Jerusalem’s Mufti Prepares the Soil for the PLO

Husseini’s entry into the politics of jihadism came in the wake of the signing of the Weizmann-Faisal agreement in January 1919, articles III and IV of which assured the Jews a homeland in Palestine.[15] After inciting riots in Jerusalem in 1920 with cries of “Kill the Jews. There is no punishment for killing Jews,”[16] Husseini fled the country and was sentenced in absentia to ten years in prison. When elections to select a new mufti were held in April 1921, the British High Commissioner for Palestine, Sir Herbert Samuel, bypassed the official process and appointed Husseini to the position in an effort to secure the domestic peace. This had the opposite effect: One of Husseini’s first acts as mufti was to declare a jihad against the British and the Jews.[17] In August 1929, in a response to the mufti’s cry that “he who kills a Jew is assured a place in the next world,” Arabs went on a rampage throughout Palestine, leaving 133 Jews dead and 339 wounded.[18] On April 19, 1936, again at Husseini’s incitement, rioting against the Jews erupted in Jaffa in what subsequently evolved into a three-year Arab revolt but not before the mufti had begun building his alliances with the Nazis.

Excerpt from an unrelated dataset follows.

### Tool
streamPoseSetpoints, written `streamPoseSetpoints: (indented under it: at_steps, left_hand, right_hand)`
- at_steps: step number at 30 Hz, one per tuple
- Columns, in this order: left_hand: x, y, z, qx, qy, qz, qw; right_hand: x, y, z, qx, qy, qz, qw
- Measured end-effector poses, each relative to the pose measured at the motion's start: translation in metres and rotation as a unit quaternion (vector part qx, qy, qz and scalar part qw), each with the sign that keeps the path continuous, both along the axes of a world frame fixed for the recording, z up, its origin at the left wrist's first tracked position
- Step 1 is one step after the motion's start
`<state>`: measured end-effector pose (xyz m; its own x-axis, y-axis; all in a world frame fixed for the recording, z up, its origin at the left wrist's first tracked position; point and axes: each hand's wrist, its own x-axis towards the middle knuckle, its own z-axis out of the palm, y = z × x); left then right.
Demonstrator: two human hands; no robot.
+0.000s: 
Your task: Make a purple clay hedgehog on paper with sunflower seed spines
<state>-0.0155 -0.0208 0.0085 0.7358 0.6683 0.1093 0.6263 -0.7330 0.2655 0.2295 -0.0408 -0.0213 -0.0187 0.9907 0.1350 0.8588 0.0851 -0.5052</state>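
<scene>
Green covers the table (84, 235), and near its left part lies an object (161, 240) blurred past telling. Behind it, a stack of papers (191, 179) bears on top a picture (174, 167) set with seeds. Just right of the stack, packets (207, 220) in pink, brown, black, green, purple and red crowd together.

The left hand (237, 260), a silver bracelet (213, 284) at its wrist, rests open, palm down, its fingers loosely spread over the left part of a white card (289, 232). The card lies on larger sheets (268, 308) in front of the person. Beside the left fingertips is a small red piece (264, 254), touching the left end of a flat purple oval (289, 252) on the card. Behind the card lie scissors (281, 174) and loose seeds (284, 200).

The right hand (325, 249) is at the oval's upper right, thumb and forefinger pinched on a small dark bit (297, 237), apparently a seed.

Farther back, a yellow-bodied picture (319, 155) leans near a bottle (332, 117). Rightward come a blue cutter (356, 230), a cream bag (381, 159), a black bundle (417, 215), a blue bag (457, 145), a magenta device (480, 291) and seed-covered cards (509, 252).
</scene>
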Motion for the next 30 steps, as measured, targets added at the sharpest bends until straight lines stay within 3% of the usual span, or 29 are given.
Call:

In March 1933, Husseini had his first meeting with Nazi general consul Heinrich Wolff in Jerusalem, having earlier established connections with the Muslim Brotherhood. Husseini arranged for the Brotherhood to receive support from the Nazis in the 1930s and 1940s and later indicated that the Germans made it possible for him to engineer the Arab revolt of 1936-39.[19] On October 2, 1937, he met with Adolf Eichmann and Herbert Hagen, one of Eichmann’s colleagues in the Gestapo’s Department of Jewish Affairs:

Eichmann wrote glowingly of “the national and racial conscience” that he observed while amongst the Arabs. He reported that “Nazi flags fly in Palestine, and they adorn their houses with swastikas and portraits of Hitler.”[20]

The meeting took place during the Arab “revolt,” just months after the Peel Commission’s report of July 7, 1937, which recommended a two-state solution to the tensions between Palestinian Jews and Arabs. That was not the solution that Husseini wanted, and Eichmann knew it.

Days later, on October 13, the mufti again fled Palestine for Lebanon to avoid arrest and possible deportation for inciting violence against the British Mandate government. Two years later, he set up his base of operations in Baghdad and joined with Rashid Ali al-Gaylani to lead a Nazi-backed takeover of the Iraqi government on April 1, 1941. By May 31, the British had successfully suppressed the coup but not before Husseini had issued a fatwa (religious edict) announcing a jihad against Britain and the Jews. Months later, on November 28, 1941, the mufti, whom the Nazis now deemed the “champion of Arab liberation,” sat opposite Adolf Hitler, who assured him that the Nazis and the Arabs were engaged in the same struggle, namely, the extermination of the Jews.[21]

By the end of the year, Husseini had met again with Eichmann, by now tasked with executing the “Final Solution”; his deputy Dieter Wisliceny later testified that Eichmann had informed the mufti “of the plan concerning the ‘Final Solution of the Jewish Question in Europe.'”[22] Eichmann’s deputy also claimed that “the mufti was one of the initiators of the systematic extermination of European Jewry and had been a collaborator and advisor of Eichmann and Himmler in the execution of this plan.”[23] Authors David Dalin and John Rothman have argued along these lines that “of the major Nazi leaders, Heinrich Himmler was the one with whom al-Husseini collaborated most actively and consistently … One of the common goals shared by al-Husseini and Himmler, who was the architect of the Nazis’ ‘Final Solution,’ was the extermination of the Jews.”[24] Indeed, in his memoirs, the mufti had no qualms about boasting of his intimate friendship with Himmler.[25]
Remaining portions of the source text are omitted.